My mom left the father when I was 3 we were very very poor. We went from home to home. I was molested by two different people at a young age. I was bullied at school from the age of 6 to 17.
My husband was a crackhead. He used to leave me for days at a time. He lied all the time. I didn’t know he used crack until later in our marriage. He didn’t hold down a job.
I separated with him and raised our two children alone.
I had a boyfriend that didnt live with me. We saw each other for 16 years. He died 10 years ago.
My mom died 20 years ago. I barely had any help with her when she became ill.
Now my daughter is a crackhead. My daughter became and addict she has lost her children to DCF several times
She keeps having her children taken away. I had to take care of my teenage granddaughter for 8 months. DCF wouldn’t even take her to her father’s house. I’m made to feel like I have to be responsible for taking care of the whole world. It pisses me off that people make me feel this way. I currently get up at 4:50 to go to work and don’t get home until 6. I feel like I have to take care of 30 cats because no one that will take care of them wants them. My exfriend thinks I can also take care of my 1 year old granddaughter. I don’t have the time or the money for daycare. I take the bus to work and most places.Her parents are 38 and 56 she should be mad at them not me. The father is 56.

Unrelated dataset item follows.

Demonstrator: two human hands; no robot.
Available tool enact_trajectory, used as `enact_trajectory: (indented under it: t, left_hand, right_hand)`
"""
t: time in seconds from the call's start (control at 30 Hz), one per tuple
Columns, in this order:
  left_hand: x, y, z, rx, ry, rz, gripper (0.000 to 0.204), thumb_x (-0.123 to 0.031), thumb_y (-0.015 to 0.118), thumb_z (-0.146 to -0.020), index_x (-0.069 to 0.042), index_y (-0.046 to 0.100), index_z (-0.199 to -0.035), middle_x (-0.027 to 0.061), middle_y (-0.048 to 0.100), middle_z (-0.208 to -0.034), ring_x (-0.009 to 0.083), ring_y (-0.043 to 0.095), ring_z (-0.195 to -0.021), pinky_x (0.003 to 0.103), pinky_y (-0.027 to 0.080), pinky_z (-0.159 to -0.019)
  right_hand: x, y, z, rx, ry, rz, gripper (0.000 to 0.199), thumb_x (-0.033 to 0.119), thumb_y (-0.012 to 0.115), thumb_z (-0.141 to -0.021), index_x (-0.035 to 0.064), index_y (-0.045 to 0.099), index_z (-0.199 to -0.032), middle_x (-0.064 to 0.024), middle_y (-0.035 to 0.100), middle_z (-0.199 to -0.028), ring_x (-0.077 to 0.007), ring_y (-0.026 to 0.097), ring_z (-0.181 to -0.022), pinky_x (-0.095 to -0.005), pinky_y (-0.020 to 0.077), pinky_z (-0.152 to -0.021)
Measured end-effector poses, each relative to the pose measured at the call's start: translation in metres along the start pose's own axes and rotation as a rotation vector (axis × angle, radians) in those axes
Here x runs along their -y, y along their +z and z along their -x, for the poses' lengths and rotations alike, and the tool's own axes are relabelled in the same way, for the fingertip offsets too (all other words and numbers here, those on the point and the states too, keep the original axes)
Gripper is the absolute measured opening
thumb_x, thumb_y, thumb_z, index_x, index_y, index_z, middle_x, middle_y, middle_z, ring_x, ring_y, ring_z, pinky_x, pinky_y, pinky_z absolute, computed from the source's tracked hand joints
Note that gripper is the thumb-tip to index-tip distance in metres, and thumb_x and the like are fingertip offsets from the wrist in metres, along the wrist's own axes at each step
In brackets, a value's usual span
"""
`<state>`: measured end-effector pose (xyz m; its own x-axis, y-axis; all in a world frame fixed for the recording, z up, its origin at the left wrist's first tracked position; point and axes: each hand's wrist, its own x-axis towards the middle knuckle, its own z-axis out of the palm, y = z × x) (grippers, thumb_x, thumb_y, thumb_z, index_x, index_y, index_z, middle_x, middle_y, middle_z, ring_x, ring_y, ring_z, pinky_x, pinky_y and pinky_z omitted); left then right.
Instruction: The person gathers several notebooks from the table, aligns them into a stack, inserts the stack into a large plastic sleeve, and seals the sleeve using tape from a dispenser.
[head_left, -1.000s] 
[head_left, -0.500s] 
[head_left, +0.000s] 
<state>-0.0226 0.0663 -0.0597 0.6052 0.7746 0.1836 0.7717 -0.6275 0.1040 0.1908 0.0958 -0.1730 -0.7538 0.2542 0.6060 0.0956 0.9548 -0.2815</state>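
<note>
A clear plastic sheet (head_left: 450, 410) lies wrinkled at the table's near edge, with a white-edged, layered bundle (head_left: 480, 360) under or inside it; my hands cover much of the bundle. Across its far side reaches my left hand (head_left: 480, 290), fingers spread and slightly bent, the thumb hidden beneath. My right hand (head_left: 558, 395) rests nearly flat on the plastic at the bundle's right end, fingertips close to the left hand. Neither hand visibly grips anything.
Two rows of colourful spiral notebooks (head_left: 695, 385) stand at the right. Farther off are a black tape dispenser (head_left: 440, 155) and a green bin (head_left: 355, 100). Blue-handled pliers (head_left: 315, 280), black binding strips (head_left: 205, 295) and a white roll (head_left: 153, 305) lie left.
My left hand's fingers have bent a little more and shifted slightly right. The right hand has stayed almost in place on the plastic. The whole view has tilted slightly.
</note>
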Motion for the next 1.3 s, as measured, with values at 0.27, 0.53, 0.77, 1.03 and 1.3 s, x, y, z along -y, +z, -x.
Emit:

My insurance company has been after me to get minor repairs that cost a lot done or they will drop me. The fascia corners $2250. Cracks in window ledges. etc. Money I didn’t have and now Im broke for several weeks. One of my feral cats is missing for about a week. It is fixed. Im afraid it is dead.
I don’t now how my grandbaby is doing in foster care. My daughter and the father have a year to get their act together.
I have to use CPAP at night. Moderate to severe sleep apnea. I woke up choking one night. I have other health issues.